### What to do
Search the records for the word "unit". Copy every line where it appears.

### Stored dataset items

━━━━━━━━━━

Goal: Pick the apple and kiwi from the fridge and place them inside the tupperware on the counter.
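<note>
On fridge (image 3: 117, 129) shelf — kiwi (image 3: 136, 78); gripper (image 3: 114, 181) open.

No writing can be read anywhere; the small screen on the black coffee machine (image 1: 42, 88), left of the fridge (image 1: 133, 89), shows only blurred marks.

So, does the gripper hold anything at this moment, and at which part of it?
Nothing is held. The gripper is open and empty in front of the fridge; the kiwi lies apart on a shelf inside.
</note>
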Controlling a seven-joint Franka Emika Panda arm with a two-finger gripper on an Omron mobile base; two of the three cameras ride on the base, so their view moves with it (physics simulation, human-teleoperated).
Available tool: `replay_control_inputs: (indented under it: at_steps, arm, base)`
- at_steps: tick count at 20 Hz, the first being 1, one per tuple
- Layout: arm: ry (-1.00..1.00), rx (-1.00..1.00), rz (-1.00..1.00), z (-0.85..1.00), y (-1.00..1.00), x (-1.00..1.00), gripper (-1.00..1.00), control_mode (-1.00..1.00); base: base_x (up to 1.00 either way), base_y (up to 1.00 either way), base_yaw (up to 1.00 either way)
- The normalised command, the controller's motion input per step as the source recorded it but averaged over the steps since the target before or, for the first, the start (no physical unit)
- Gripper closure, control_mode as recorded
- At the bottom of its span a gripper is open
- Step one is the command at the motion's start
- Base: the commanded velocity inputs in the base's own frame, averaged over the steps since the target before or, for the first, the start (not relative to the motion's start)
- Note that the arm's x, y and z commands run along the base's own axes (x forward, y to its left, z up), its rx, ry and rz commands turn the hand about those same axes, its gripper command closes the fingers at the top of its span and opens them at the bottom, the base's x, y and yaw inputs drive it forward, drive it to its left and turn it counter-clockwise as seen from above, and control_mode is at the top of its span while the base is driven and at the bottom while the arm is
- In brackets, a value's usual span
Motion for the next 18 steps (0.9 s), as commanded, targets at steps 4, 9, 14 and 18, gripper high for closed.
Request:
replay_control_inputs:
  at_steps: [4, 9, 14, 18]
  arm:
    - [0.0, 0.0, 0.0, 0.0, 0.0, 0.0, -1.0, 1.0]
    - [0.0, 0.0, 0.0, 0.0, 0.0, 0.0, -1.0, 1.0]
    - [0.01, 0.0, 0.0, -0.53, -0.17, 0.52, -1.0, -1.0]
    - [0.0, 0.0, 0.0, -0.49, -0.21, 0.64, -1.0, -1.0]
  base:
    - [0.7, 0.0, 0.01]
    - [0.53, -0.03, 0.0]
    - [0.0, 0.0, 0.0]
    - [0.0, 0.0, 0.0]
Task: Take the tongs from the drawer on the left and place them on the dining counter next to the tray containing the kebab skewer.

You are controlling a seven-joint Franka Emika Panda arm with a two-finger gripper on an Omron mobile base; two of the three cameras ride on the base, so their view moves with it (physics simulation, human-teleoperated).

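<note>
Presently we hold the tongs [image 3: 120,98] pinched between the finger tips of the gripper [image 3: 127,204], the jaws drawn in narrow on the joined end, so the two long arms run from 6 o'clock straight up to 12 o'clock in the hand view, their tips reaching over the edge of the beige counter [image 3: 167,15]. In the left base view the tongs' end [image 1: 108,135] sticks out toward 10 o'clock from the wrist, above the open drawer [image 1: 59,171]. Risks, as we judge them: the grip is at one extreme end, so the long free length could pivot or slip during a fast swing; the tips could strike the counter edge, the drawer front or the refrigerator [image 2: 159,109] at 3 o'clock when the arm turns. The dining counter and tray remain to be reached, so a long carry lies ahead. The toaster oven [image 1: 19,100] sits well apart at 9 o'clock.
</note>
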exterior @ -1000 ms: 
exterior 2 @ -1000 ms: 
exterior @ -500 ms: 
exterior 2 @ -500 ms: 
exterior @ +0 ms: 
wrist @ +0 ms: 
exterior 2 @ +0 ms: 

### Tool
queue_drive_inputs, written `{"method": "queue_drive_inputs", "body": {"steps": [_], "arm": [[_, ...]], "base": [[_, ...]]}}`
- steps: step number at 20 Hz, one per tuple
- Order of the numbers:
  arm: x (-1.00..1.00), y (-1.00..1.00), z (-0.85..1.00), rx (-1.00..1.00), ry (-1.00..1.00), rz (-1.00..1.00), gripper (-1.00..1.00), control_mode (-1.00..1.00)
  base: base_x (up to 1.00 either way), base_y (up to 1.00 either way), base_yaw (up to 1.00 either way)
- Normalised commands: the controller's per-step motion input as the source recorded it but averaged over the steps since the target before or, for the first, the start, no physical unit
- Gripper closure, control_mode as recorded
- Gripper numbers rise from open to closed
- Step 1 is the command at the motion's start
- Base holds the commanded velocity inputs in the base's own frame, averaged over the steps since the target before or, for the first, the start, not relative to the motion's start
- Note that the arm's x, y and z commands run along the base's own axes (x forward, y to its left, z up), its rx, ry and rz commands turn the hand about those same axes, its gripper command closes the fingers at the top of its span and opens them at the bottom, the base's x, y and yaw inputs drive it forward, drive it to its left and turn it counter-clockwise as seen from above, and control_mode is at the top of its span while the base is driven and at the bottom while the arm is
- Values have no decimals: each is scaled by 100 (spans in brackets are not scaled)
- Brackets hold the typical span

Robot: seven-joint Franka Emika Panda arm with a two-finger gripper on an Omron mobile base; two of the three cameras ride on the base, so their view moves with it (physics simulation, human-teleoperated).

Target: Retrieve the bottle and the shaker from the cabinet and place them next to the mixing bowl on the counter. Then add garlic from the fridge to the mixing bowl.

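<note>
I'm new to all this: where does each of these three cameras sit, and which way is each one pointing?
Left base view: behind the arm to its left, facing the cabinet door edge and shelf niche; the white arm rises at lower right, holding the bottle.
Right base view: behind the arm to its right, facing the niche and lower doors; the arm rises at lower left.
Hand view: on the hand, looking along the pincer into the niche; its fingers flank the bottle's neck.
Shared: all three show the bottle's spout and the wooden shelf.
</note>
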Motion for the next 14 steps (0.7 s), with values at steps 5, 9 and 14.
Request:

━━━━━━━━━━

### Your response
- The normalised command, the controller's motion input per step as the source recorded it but averaged over the steps since the target before or, for the first, the start (no physical unit)
- Normalised commands: the controller's per-step motion input as the source recorded it but averaged over the steps since the target before or, for the first, the start, no physical unit

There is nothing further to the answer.